▶ [Collection entries]:
•••

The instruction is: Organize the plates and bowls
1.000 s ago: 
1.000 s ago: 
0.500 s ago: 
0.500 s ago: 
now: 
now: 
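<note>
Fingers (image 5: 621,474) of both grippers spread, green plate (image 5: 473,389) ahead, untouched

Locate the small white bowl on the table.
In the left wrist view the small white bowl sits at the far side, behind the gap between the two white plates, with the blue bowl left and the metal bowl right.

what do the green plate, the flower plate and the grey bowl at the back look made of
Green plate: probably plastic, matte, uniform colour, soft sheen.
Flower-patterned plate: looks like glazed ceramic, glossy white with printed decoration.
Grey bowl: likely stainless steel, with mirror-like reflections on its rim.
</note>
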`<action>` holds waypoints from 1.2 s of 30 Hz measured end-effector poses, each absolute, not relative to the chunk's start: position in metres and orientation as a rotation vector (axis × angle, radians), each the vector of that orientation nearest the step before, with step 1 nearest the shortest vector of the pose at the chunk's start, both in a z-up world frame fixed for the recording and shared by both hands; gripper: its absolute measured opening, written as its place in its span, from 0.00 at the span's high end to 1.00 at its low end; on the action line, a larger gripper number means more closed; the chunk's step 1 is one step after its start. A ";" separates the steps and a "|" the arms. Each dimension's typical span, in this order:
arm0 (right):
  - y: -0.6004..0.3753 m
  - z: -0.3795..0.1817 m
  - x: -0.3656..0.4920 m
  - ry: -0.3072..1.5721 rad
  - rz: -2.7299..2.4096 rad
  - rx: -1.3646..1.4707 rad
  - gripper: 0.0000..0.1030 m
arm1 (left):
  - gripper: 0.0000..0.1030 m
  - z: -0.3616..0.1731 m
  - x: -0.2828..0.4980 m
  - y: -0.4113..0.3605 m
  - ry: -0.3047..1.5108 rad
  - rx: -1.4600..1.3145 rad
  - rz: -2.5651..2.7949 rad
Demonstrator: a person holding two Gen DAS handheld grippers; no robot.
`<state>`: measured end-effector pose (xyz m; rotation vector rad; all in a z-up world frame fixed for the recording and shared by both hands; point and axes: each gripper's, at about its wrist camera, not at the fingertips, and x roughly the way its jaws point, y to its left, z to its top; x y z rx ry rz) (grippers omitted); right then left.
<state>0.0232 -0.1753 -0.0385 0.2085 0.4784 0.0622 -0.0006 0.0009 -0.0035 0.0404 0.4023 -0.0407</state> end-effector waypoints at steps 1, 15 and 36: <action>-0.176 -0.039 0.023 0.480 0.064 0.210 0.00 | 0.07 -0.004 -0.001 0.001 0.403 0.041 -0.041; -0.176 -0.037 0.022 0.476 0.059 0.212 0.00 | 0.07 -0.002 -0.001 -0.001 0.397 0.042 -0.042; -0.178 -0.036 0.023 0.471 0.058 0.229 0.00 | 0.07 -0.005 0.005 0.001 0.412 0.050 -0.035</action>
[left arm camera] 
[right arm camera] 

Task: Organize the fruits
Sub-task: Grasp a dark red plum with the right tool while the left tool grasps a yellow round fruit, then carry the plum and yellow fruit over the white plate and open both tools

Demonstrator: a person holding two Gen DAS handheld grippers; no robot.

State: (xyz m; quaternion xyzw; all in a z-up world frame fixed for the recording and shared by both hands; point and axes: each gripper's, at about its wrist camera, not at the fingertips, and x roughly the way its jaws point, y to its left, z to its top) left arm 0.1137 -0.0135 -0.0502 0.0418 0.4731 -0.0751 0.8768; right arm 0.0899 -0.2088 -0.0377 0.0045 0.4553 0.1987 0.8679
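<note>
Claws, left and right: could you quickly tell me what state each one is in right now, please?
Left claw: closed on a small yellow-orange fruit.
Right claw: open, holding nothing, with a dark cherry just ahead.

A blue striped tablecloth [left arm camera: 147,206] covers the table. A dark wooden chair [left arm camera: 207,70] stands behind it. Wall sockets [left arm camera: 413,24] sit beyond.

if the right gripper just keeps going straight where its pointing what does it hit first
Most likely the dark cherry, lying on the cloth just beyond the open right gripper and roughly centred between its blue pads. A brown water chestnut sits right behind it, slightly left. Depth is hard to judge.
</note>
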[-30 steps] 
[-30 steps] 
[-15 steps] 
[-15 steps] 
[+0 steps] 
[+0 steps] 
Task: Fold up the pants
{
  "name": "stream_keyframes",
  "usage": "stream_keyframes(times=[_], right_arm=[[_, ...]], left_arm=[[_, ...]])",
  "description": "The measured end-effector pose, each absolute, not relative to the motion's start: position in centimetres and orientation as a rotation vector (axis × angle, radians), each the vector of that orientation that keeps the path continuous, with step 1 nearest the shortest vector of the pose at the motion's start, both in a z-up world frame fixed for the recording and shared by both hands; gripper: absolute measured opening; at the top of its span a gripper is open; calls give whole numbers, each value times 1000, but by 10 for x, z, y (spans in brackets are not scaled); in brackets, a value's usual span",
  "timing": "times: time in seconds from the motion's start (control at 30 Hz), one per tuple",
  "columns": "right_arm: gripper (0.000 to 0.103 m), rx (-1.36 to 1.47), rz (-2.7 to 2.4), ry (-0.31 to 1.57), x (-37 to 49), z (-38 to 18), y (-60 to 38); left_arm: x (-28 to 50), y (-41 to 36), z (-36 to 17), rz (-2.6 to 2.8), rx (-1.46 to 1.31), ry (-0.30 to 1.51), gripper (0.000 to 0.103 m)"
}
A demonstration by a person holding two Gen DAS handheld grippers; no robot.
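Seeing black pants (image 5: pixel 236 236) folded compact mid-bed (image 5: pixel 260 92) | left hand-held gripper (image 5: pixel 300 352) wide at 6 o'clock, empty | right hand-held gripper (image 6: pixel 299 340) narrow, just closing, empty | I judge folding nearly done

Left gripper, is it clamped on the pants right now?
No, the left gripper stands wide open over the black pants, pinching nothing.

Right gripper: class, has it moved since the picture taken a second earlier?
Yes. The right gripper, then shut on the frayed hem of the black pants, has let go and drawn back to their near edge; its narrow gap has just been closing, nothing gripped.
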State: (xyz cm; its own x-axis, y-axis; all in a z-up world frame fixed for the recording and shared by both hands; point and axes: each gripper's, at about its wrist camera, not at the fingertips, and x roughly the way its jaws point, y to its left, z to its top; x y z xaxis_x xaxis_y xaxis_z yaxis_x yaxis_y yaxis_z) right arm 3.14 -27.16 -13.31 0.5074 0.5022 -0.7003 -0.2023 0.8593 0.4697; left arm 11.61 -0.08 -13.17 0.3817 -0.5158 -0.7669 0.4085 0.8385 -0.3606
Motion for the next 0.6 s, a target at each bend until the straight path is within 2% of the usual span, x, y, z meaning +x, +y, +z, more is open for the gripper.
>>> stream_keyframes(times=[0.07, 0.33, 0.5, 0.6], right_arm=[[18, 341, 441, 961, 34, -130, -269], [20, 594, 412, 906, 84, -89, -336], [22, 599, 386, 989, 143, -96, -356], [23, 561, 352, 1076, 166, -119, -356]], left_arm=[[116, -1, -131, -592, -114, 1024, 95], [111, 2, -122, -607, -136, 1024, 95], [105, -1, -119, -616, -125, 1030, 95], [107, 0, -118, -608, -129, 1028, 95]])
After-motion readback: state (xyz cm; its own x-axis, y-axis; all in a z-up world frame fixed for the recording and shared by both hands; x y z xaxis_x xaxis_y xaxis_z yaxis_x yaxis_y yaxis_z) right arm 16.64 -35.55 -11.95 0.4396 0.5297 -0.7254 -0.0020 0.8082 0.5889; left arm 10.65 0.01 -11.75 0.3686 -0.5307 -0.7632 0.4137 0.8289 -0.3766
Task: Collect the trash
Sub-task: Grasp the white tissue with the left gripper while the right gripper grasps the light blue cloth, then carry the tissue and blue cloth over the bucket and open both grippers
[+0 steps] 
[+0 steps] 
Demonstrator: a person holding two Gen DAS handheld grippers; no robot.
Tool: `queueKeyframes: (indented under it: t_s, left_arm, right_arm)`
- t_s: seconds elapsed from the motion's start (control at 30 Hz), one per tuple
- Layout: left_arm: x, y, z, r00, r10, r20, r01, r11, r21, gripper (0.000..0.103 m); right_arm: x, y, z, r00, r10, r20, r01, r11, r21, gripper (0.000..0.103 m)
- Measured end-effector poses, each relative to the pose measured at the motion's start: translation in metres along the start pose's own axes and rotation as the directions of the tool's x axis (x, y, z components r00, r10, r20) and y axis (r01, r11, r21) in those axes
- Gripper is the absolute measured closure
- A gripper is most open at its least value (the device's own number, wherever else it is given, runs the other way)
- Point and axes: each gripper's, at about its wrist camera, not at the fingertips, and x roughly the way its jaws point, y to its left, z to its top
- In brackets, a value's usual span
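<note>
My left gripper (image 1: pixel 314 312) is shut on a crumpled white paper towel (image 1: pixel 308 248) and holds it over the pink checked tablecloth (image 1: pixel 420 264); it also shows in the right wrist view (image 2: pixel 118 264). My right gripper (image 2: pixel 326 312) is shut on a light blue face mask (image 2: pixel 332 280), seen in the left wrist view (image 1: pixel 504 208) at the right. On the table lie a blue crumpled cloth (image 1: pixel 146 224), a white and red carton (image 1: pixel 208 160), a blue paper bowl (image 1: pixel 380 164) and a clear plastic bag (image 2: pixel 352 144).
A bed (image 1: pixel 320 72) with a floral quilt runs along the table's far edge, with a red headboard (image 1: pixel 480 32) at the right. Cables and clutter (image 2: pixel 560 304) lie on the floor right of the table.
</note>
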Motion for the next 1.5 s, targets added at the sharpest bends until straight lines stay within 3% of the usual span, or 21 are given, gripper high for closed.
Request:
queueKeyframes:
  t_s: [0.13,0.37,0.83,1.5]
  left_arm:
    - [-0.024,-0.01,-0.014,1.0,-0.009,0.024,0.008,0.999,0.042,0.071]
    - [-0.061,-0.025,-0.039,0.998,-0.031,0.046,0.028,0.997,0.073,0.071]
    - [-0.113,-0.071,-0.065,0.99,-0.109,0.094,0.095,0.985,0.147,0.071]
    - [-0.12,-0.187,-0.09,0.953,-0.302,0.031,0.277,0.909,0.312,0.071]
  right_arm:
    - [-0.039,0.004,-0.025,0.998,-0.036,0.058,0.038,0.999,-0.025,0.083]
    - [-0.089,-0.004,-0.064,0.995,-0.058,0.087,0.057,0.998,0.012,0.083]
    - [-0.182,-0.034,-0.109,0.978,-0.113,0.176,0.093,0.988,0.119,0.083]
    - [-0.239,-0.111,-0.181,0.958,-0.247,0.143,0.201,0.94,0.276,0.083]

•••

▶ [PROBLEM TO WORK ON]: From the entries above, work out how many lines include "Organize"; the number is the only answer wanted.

▶ [EXPECTED ANSWER]: 2